Why does the C++ standard require compilers to ignore calls to convertion operators for base types?

Question

Take the following code:

#include <iostream>

struct Base {
    char x = 'b';  
};

struct Derived : Base {
    operator Base() { return Base { 'a' }; }
};

int main() {
    Derived derived;
    auto base = static_cast<Base>(derived);

    std::cout << "BASE -> " << base.x << std::endl;
}

Under both g++ and clang++, this produces:

BASE -> b

I was expecting the following:

BASE -> a

Why? Because why I read this code, I see a conversion operator inside of Derived that returns an instance of Base containing 'a'.

clang++ did me the courtesy of emitting a warning:

main.cpp:9:5: warning: conversion function converting 'Derived' to its base class 'Base' will never be used
    operator Base() { return Base { 'a' }; }

Researching this warning, I found that this was by design (paraphrased for clarity):

class.conv.fct

The type of the conversion function ([dcl.fct]) is “function taking no parameter returning conversion-type-id”. A conversion function is never used to convert a (possibly cv-qualified) object [...] to a (possibly cv-qualified) base class of that type (or a reference to it) [...].

So it would seem that both compilers are doing the right thing here.
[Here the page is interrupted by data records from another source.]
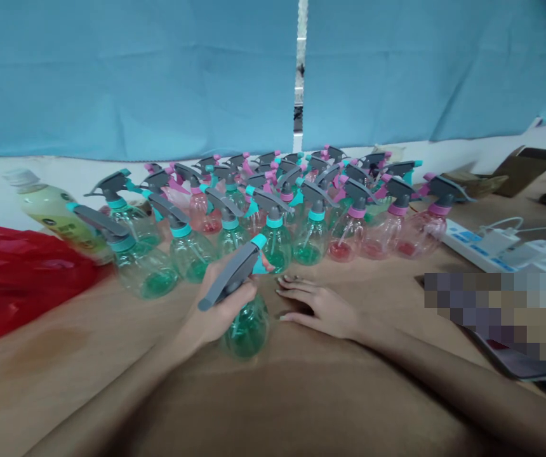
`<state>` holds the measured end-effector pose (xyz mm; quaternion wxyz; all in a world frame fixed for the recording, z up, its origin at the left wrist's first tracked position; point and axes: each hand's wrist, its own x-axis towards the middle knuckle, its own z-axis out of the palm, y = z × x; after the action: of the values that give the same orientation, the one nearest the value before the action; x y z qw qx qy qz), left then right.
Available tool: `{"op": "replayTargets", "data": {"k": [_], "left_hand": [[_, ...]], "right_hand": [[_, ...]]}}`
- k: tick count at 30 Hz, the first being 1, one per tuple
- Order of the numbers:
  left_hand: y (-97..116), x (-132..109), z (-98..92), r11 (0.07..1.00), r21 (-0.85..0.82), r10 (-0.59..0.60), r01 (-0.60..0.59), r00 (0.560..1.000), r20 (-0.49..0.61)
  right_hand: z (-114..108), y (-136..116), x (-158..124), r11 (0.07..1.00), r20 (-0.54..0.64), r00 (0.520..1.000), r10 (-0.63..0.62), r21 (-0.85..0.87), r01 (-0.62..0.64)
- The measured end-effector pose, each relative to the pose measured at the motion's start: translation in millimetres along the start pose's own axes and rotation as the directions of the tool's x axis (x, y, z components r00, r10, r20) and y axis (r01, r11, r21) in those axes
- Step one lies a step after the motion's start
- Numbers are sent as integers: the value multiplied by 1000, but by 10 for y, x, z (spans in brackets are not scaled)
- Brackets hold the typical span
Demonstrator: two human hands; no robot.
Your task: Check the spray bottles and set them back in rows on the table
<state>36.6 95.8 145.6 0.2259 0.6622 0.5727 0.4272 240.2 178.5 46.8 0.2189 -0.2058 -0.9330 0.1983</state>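
Note:
My left hand is wrapped around the neck of a green spray bottle with a grey and teal trigger head, which stands on the brown table in front of me. Just to the right of the bottle, my right hand lies flat on the table with its fingers stretched out toward the bottle and nothing in it. Behind both hands stand several green spray bottles and pink spray bottles in a dense cluster.
A red plastic bag lies at the left, with a pale yellow drink bottle behind it. A white power strip with plugs sits at the right, cardboard boxes beyond it. A blue curtain hangs behind the table.

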Motion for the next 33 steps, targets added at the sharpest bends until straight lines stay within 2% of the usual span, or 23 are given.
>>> {"op": "replayTargets", "data": {"k": [4, 9, 21, 25, 33], "left_hand": [[44, 0, 2, 997, -74, -3, 7, 999, 43], [2, -19, 10, 995, -100, -7, 14, 997, 76], [6, -12, 6, 993, -113, 31, -21, 996, 81], [2, -18, 5, 997, -80, 22, -17, 998, 59], [71, -8, 1, 999, -50, 18, -16, 999, 40]], "right_hand": [[-2, 2, 1, 1000, 5, 1000, -2, -9, 2], [0, 8, 0, 1000, 3, 1000, -11, -13, 11], [-19, -22, -10, 997, 14, 1000, -15, -77, 16], [-17, -47, -25, 989, 25, 999, -20, -145, 24], [-16, -45, -33, 987, 23, 999, -23, -156, 26]]}}
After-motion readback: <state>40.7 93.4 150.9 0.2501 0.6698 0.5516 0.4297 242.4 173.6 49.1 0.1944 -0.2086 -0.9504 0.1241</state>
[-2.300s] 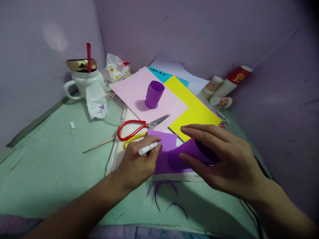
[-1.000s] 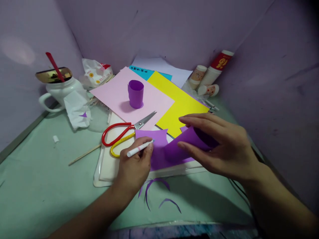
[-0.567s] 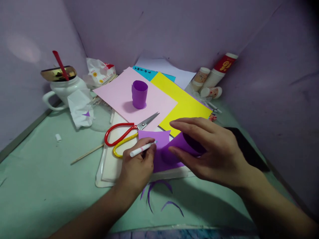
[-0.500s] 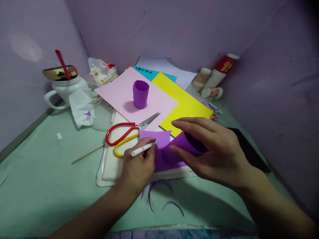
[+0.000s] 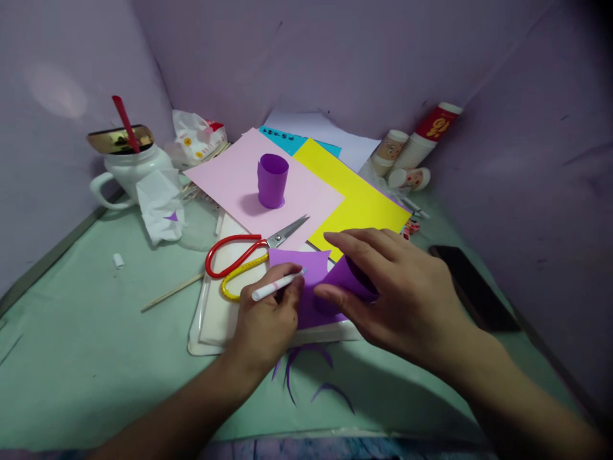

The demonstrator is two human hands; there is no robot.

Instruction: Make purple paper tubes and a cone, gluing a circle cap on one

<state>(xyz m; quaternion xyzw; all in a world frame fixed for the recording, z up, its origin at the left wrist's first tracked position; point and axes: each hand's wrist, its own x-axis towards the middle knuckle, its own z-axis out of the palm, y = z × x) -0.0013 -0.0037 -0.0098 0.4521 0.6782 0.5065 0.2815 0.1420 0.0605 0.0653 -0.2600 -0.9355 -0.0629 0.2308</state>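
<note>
My left hand (image 5: 268, 310) is closed round a white marker (image 5: 274, 289) with a pink band, over a sheet of purple paper (image 5: 299, 257). My right hand (image 5: 402, 275) is wrapped round a purple paper cup (image 5: 338, 281), tilted above that sheet; its opening faces my palm and is partly hidden. The sheet lies on a white pad (image 5: 218, 329). Just beyond my left hand rest scissors (image 5: 278, 240) with red and yellow handles, blades apart. Farther back, a second purple paper cup (image 5: 272, 185) stands upright on pink paper (image 5: 225, 163).
Behind are yellow paper (image 5: 354, 198), a white mug (image 5: 136, 167) at left and stacked paper cups (image 5: 412, 153) at right. A phone (image 5: 474, 287) lies by my right wrist. Purple paper strips (image 5: 335, 391), a wooden stick (image 5: 172, 292) and a small white cap (image 5: 118, 260) lie on the green tabletop.
My right hand has moved slightly left with the purple paper cup, uncovering more of the phone. My left hand keeps its hold on the marker. The view has shifted a little.
</note>
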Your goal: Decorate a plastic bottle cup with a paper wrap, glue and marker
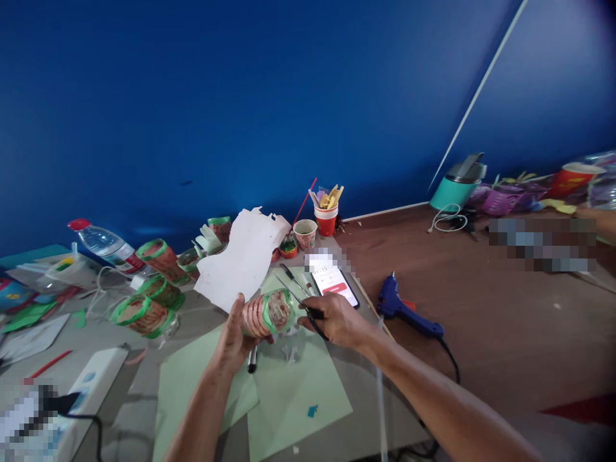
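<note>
- Two hands at work: left hand (235,337) wrapped around one clay-coated container (260,316), right hand (339,319) curled on the handles of one pair of scissors (315,314)
- Container held up over two pale green sheets (293,417), near the middle of the table (462,276); taken below as the clock's centre
- Three more green-rimmed pots (161,258) plainly countable between 9 and 10 o'clock
- One bottle (113,247) with a red cap at 10, one large white sheet (243,263) close by at 12
- At 1, one speckled cup (305,234) and one red cup stack (326,221) full of small tools
- At 2, one phone (332,276) and, far off, one turquoise mug (452,194); at 3, one blue glue gun (409,311)
- Container tipped on its side, long axis roughly from 9 to 3, green-banded mottled end toward 3; cannot tell whether base or mouth
- Scissor blades aimed toward 10 or 11, beside that end; contact hard to judge
- Container's far end partly covered by left fingers, handle loops partly by right ones
- Further pots half hidden beyond the white sheet
- Phone top, far right and lower left corner blurred into blocks
</note>
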Demonstrator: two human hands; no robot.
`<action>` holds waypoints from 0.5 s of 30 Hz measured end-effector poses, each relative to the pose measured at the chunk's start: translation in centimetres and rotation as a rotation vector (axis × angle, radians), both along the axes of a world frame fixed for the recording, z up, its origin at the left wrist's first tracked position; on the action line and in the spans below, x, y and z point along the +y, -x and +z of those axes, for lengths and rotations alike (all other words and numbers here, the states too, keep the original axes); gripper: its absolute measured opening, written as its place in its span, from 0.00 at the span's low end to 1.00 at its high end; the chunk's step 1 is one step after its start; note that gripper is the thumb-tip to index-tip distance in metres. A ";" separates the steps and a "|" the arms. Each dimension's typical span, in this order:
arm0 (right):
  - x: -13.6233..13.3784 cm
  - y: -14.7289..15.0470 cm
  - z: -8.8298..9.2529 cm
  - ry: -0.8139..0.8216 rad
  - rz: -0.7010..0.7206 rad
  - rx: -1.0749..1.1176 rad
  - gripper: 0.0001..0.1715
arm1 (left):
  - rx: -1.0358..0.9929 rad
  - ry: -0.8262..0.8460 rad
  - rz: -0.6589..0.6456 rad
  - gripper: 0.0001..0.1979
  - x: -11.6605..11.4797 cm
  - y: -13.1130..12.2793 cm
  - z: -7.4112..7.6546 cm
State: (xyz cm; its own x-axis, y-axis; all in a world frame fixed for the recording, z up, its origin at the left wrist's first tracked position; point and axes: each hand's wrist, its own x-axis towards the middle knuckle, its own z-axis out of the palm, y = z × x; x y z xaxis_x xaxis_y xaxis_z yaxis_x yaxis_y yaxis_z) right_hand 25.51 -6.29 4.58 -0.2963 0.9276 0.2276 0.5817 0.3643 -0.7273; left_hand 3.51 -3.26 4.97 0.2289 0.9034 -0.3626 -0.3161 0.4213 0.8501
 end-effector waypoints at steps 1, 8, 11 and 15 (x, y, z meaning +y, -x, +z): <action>0.0 0.1 -0.1 0.018 -0.012 0.037 0.10 | -0.018 -0.003 0.001 0.25 0.0 0.0 0.1; -0.3 0.5 -0.6 -0.017 -0.061 0.063 0.17 | -0.055 0.009 0.052 0.26 0.2 0.2 0.3; -0.3 0.6 -0.5 -0.112 -0.034 -0.013 0.13 | -0.034 -0.023 0.053 0.27 0.1 0.2 0.1; -0.3 0.8 -0.5 -0.128 -0.022 -0.036 0.10 | 0.017 -0.049 0.023 0.26 0.0 0.3 -0.1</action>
State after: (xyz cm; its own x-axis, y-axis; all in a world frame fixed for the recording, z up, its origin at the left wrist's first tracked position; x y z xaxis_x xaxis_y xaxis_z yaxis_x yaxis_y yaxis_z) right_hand 24.74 -6.56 4.06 -0.2865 0.8981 0.3337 0.6154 0.4394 -0.6544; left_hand 3.21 -3.21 4.85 0.2022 0.9251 -0.3213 -0.3106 0.3717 0.8748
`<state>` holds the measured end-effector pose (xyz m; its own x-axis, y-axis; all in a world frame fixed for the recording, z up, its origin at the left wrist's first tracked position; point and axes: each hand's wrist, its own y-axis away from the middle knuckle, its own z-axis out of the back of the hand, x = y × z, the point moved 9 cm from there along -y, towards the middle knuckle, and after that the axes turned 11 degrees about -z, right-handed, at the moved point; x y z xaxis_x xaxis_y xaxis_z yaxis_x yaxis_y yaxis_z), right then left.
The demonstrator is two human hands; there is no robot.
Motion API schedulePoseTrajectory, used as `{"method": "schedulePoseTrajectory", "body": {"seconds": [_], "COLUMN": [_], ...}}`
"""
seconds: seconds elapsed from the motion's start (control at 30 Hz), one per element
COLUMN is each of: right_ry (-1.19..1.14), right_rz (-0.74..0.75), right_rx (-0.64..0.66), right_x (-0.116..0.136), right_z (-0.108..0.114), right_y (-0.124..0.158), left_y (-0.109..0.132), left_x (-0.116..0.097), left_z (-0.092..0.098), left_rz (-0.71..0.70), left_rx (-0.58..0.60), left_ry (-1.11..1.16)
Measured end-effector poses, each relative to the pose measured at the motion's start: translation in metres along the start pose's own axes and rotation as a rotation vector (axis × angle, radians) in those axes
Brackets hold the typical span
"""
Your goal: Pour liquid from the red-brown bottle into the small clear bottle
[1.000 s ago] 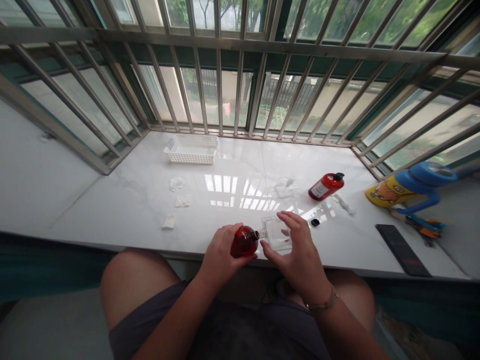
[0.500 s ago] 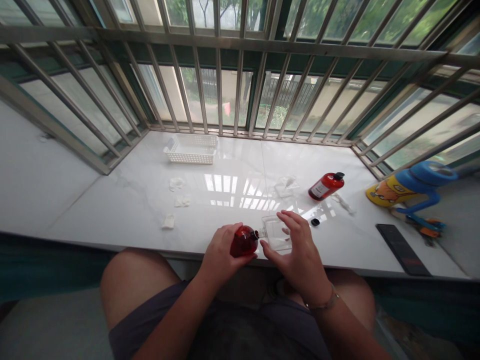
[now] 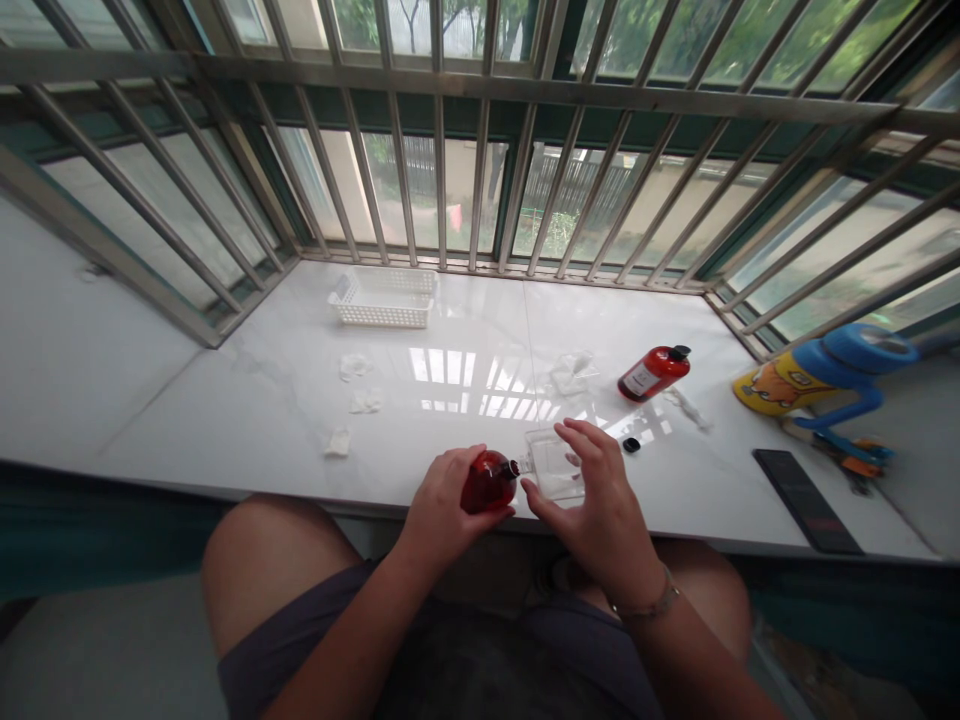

My question is, why does the standard require this behaviour?

Answer 1

If you could override the conversion-to-base-class in C++, then you could break lots and lots of stuff. For example, how exactly would you be able to get access to the actual base class instance of a class? You would need some baseof template, similar to std::addressof that's used to bypass the il-conceived operator& overload.

Allowing this would create confusion as to what code means. With this rule in place, it's clear that converting a class to its base class copies the base class instance, in all cases.